Run `python scripts/xsd_coverage.py` to regenerate the audit or
`python scripts/xsd_coverage.py --json` for machine-readable output.

## Supported Backends

| Backend | Description | Use Case |
| ------- | ----------- | -------- |
| **Neo4j** | Native graph database (Bolt) | Production deployments, complex queries |
| **RDF/SPARQL** | Semantic web triplestores | Linked data, ontology integration |
| **Gremlin** | Graph traversal language | JanusGraph, Neptune, Cosmos DB |
| **NetworkX** | Python graph library | Local analysis, prototyping |
| **pandas** | DataFrame-based | Tabular analysis, Excel export |

## Docker Quick Start

```bash
docker run --rm --name neo4j-demo \
  -p 7474:7474 -p 7687:7687 \
  -e NEO4J_AUTH=neo4j/password \
  neo4j:5

export DDIGRAPH_NEO4J_URI=bolt://localhost:7687
export DDIGRAPH_NEO4J_USER=neo4j
export DDIGRAPH_NEO4J_PASSWORD=password

ddigraph bootstrap
ddigraph load your-file.xml --dataset-id demo
```

## Documentation

Full documentation is available at **[pbisson44.github.io/ddigraph](https://pbisson44.github.io/ddigraph/)** in English and French.

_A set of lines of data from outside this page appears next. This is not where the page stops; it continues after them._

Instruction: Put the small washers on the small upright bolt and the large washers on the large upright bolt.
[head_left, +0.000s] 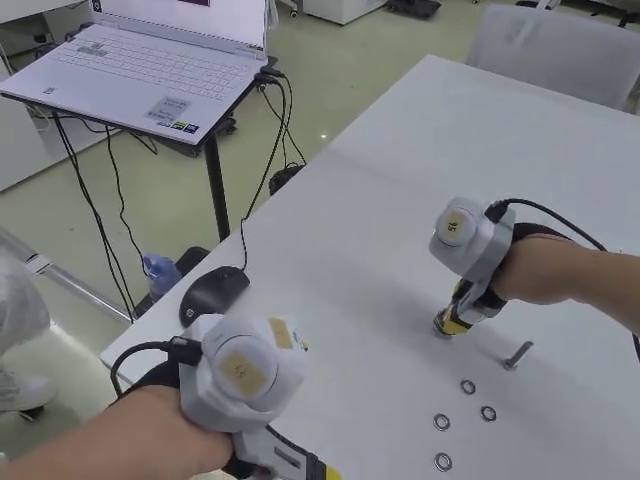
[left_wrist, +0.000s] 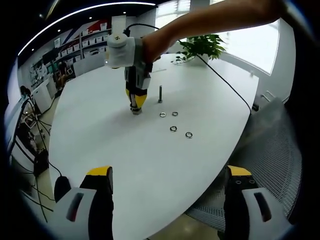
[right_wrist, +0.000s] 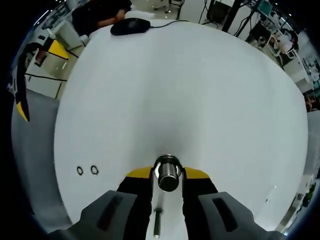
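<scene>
We are clamping the large bolt (right_wrist: 168, 173) between the jaws of our right gripper (head_left: 452, 320), its lower end touching the white bench (head_left: 400, 200). The small bolt (head_left: 518, 355) is standing upright just beside it, with four washers (head_left: 468, 386) lying loose nearby. Our left gripper (left_wrist: 168, 172) is hovering over the bench edge, jaws wide and holding nothing.

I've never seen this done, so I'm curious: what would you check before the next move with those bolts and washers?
1. Grip of right gripper on large bolt: ok, shut.
2. Does large bolt stand unaided: not ok, held.
3. Is small bolt upright: ok.
4. Four washers flat on table: ok.
5. Is left gripper open, empty: ok.
6. Telling washer sizes apart: cannot tell.
</scene>
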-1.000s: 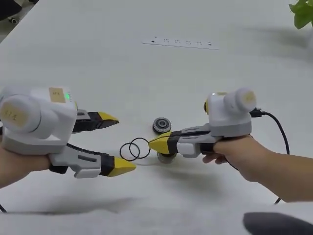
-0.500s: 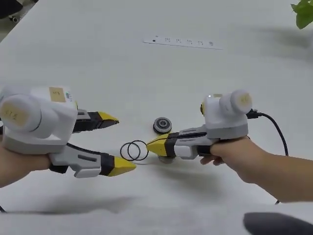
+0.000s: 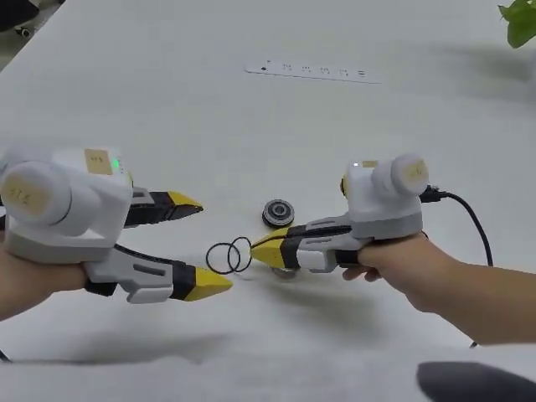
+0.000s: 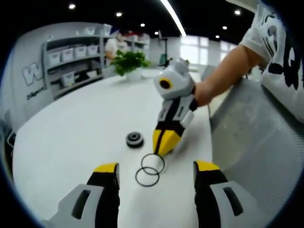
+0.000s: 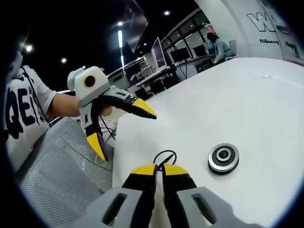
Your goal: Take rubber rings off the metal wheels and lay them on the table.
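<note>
Two black rubber rings (image 3: 222,257) lie overlapping on the white table (image 3: 251,126), between the grippers. My right gripper (image 3: 256,248) is shut, and its yellow tips pinch the edge of the nearer ring (image 5: 164,156). A bare metal wheel (image 3: 277,213) lies flat just beyond it and shows again as the metal wheel (image 5: 223,158) in the right gripper view. A second wheel (image 3: 285,272) is mostly hidden under the right jaws. My left gripper (image 3: 199,244) hovers open, left of the rings (image 4: 147,176), holding nothing.
A white power strip (image 3: 314,71) lies at the far side of the table. Green plant leaves (image 3: 519,21) reach in at the top right corner. The right gripper's black cable (image 3: 479,224) trails off behind the hand. A grey mesh surface (image 4: 256,142) borders the table edge.
My right gripper has crept a little to the left and lower, nudging the ring at its tips so it looks narrower. The left gripper has stayed still and open.
</note>
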Demonstrator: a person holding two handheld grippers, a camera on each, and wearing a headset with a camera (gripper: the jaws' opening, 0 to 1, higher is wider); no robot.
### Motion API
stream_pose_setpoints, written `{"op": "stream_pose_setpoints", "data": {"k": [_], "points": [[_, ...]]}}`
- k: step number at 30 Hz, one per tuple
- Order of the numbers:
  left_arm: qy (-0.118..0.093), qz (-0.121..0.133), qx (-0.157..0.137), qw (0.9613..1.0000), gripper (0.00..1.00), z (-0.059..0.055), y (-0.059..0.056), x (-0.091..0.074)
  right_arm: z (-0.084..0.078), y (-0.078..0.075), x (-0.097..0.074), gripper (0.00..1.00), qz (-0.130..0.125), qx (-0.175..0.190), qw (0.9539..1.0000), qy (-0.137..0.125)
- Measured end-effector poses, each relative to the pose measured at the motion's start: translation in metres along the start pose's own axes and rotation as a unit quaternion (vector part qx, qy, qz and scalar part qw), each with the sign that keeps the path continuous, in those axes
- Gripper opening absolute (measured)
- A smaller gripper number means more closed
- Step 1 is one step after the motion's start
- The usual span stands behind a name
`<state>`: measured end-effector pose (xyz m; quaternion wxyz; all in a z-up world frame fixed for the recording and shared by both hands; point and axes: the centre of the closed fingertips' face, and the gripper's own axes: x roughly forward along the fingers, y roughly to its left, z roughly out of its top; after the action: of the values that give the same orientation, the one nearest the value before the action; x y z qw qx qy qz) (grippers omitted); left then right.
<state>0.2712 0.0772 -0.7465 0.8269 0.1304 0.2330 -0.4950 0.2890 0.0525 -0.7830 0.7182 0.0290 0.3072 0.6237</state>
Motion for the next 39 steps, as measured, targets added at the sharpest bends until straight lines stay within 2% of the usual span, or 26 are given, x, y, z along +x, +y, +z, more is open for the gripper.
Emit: {"op": "stream_pose_setpoints", "data": {"k": [19, 30, 39], "points": [[0.003, -0.005, 0.002, 1.0, 0.64, 0.001, -0.001, 0.003, 0.003, 0.003, -0.007, 0.06, -0.011, -0.004, 0.9999, -0.005], [0.004, -0.003, 0.004, 1.0, 0.64, 0.003, 0.001, 0.003, 0.014, 0.0, -0.015, 0.09, -0.021, -0.005, 0.9995, -0.021], [0.003, 0.002, 0.006, 1.0, 0.64, 0.006, 0.007, 0.001, 0.019, -0.009, -0.023, 0.1, -0.031, -0.006, 0.9989, -0.034]]}}
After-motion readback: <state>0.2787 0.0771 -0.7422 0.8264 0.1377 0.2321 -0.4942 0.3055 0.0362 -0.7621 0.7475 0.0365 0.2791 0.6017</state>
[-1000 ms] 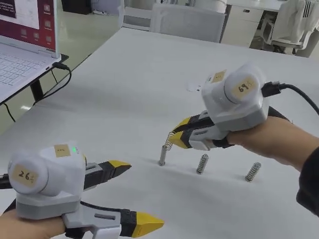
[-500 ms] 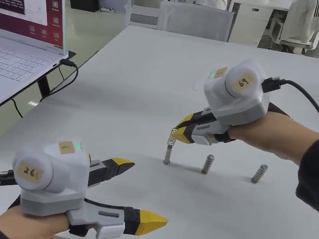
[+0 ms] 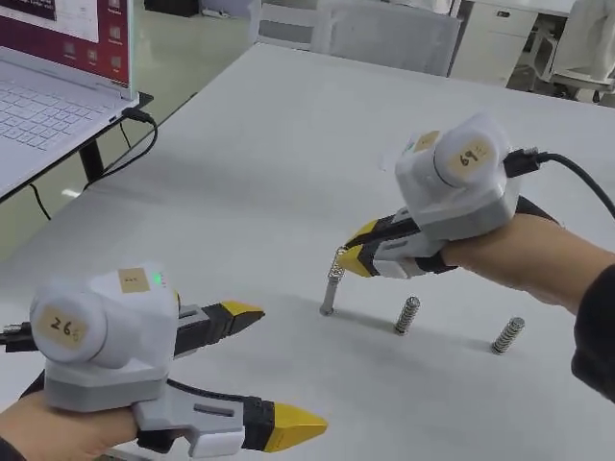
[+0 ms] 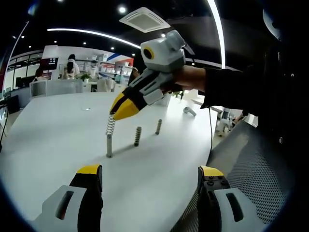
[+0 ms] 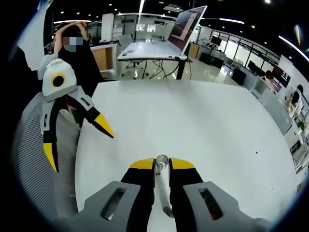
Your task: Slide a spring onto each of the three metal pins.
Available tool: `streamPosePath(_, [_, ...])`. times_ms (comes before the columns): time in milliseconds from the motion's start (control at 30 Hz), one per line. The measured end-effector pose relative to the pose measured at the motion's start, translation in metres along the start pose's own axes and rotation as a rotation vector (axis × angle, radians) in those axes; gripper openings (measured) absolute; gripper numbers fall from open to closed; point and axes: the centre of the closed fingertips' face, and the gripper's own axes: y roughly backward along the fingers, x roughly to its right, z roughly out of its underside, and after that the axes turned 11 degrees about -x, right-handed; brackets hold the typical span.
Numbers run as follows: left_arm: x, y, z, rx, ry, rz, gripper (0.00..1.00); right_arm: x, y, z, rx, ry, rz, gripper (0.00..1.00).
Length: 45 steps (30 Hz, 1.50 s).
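Right tool (image 3: 350, 257) mid-frame is pinching a spring (image 3: 335, 267) over the leftmost pin (image 3: 328, 302), maybe just started onto it. Left tool (image 3: 288, 367), lower left, is spread wide above the table (image 3: 240, 173).

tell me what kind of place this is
Most likely an open-plan office or lab workspace. There is a big white table with an open laptop on a stand beside it, office chairs behind it, and long ceiling strip lights overhead.
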Motion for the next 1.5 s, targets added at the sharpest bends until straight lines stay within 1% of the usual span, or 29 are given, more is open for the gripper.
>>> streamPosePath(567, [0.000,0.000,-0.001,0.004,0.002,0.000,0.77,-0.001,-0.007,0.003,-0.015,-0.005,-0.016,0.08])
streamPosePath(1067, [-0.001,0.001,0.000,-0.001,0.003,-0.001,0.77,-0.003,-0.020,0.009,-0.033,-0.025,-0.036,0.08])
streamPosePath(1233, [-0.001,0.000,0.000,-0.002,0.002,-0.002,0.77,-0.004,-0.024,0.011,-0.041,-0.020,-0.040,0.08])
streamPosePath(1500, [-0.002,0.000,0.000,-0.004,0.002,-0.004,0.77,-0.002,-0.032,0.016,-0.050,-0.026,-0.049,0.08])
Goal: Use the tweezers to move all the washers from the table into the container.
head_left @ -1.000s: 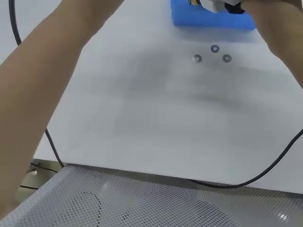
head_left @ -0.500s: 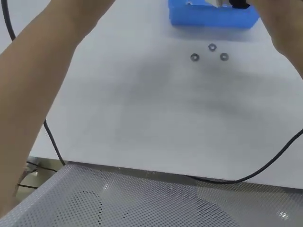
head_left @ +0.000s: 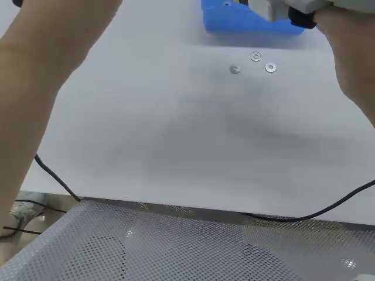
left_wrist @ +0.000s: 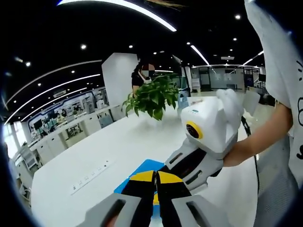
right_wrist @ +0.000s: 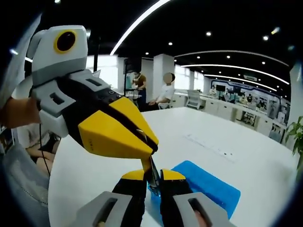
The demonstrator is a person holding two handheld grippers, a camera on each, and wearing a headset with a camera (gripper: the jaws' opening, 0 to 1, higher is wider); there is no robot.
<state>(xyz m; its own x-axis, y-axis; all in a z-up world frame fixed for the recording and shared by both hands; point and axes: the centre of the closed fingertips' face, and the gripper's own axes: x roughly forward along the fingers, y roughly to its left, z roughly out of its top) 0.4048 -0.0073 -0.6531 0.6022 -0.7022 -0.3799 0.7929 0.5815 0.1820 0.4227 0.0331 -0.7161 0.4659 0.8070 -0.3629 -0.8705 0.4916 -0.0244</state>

- [Getting Started](https://pbisson44.github.io/ddigraph/getting-started/installation/) -- Installation, quick start, 10-minute tutorial
- [User Guide](https://pbisson44.github.io/ddigraph/user-guide/architecture/) -- Architecture, DDI formats, relationships, adapters
- [Graph Backends](https://pbisson44.github.io/ddigraph/backends/neo4j/) -- Neo4j, RDF/SPARQL, Gremlin, NetworkX
- [Reference](https://pbisson44.github.io/ddigraph/reference/cli/) -- CLI commands, configuration
- [Advanced](https://pbisson44.github.io/ddigraph/advanced/tuning/) -- Performance tuning, AI readiness, standards interoperability
- [Contributing](https://pbisson44.github.io/ddigraph/project/contributing/) -- How to contribute

## Development

```bash
git clone https://github.com/pbisson44/ddigraph.git
cd ddigraph
pip install -e ".[dev,docs]"

ruff check . && ruff format .
# Docstring linting is currently enforced for src/ddigraph only.
pydocstyle src/ddigraph
mypy .
pytest
mkdocs serve
```

## License

MIT -- see [LICENSE](LICENSE) for details.